=== Begin Enclosure ===
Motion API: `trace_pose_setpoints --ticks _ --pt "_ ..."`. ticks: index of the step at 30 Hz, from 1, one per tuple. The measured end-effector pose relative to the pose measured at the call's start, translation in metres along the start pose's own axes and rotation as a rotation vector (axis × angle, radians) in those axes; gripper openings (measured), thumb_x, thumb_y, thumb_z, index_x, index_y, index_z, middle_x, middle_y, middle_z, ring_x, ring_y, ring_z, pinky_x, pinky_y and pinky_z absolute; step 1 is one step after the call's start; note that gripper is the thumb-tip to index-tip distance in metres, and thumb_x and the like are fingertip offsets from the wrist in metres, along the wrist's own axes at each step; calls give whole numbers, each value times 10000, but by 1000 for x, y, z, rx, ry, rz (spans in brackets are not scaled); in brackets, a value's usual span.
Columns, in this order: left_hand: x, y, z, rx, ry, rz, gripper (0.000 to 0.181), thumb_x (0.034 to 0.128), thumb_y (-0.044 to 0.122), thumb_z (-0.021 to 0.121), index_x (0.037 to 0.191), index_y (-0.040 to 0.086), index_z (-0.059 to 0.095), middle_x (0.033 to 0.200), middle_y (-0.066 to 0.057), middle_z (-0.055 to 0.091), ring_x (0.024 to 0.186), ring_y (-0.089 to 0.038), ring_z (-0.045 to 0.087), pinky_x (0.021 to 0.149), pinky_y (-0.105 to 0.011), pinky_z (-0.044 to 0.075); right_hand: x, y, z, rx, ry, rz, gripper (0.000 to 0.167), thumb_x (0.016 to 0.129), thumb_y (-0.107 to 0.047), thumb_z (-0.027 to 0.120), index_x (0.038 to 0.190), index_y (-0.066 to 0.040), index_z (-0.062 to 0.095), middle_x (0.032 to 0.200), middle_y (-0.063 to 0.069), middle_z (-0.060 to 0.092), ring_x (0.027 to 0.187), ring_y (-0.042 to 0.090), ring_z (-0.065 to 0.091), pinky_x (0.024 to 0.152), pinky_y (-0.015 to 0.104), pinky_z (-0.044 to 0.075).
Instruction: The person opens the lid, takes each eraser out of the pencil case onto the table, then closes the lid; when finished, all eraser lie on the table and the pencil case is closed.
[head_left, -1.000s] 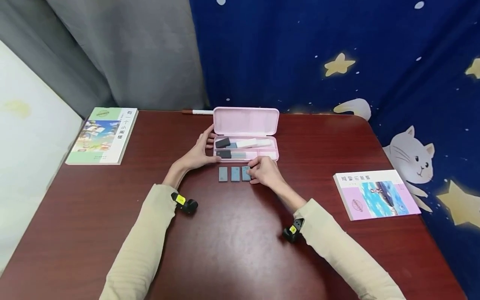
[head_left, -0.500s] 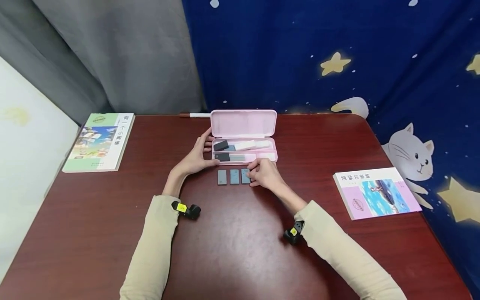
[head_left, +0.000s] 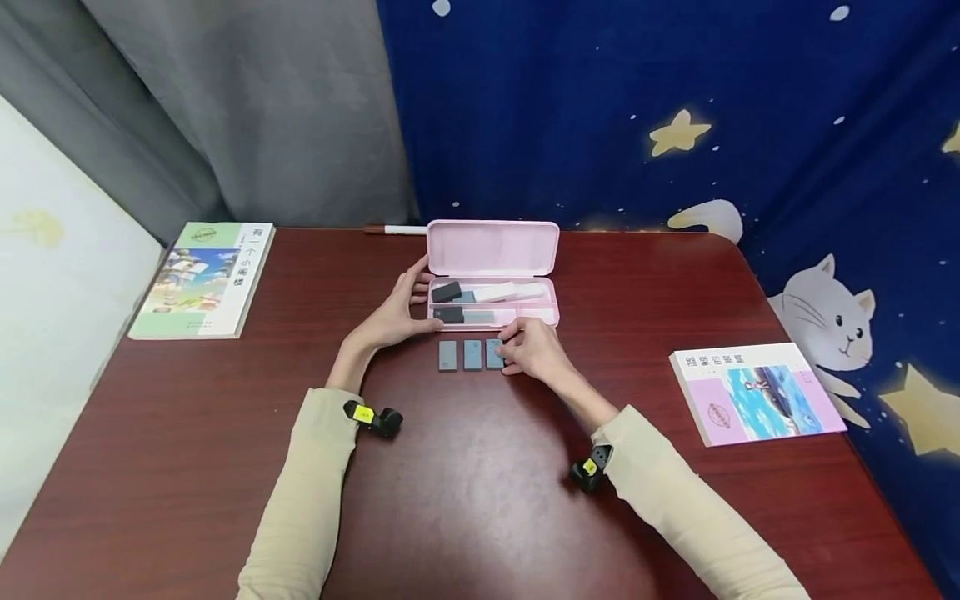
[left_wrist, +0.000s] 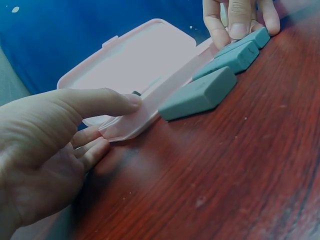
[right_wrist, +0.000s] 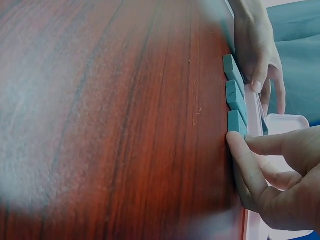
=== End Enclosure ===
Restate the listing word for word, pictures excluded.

Motion API: `trace_pose_setpoints --ticks _ --pt "_ ..."`. ticks: index of the step at 30 Hz, from 1, one per tuple. The measured end-effector pose relative to the pose measured at the call's start, translation in metres along the start pose's own axes and rotation as a rotation vector (axis × angle, radians) in those axes; gripper openings (measured), thumb_x, thumb_y, thumb_z, index_x, index_y, index_z, middle_x, middle_y, middle_z, ring_x, ring_y, ring_z, pinky_x, pinky_y and pinky_z absolute; step 1 is one step after the call's start; note that gripper is the thumb-tip to index-tip distance in metres, and thumb_x and the like are fingertip offsets from the wrist in metres, along the wrist's own axes at each step; calls give whole numbers, each value times 10000, but by 1000 for x, y, z, rx, ry, rz (spans in brackets are not scaled); in brackets, a value's usual span.
Columns, in this order: left_hand: x, y, z, rx, ry, rz, gripper (0.000 to 0.181), thumb_x (0.034 to 0.128), thumb_y (-0.044 to 0.122), thumb_z (-0.021 to 0.121), index_x (0.037 to 0.191), index_y (-0.040 to 0.086), index_z (-0.059 to 0.095), middle_x (0.033 to 0.200), middle_y (-0.066 to 0.057), middle_z (-0.055 to 0.091), ring_x (0.024 to 0.186), ring_y (-0.089 to 0.038), ring_z (-0.045 to 0.087), pinky_x (0.021 to 0.149), pinky_y (-0.105 to 0.011), pinky_z (-0.044 to 0.075); right_hand: x, y, z, rx, ry, rz, gripper (0.000 to 0.167), thumb_x (0.016 to 0.129), thumb_y (-0.107 to 0.047), thumb_z (-0.027 to 0.120), index_x (0.038 to 0.190), index_y (-0.066 to 0.040), index_z (-0.062 to 0.095), middle_x (0.032 to 0.200), middle_y (-0.063 to 0.069), middle_z (-0.060 to 0.092), ring_x (0.027 to 0.187), ring_y (-0.042 to 0.090), ring_z (-0.065 to 0.091), pinky_x (0.024 to 0.152), pinky_y (-0.015 to 0.104), pinky_z (-0.044 to 0.075).
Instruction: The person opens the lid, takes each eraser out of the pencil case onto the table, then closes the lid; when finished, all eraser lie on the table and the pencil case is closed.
[head_left, -1.000s] 
[head_left, -0.500s] 
[head_left, +0.000s] 
[left_wrist, +0.000s] 
[right_wrist, +0.000s] 

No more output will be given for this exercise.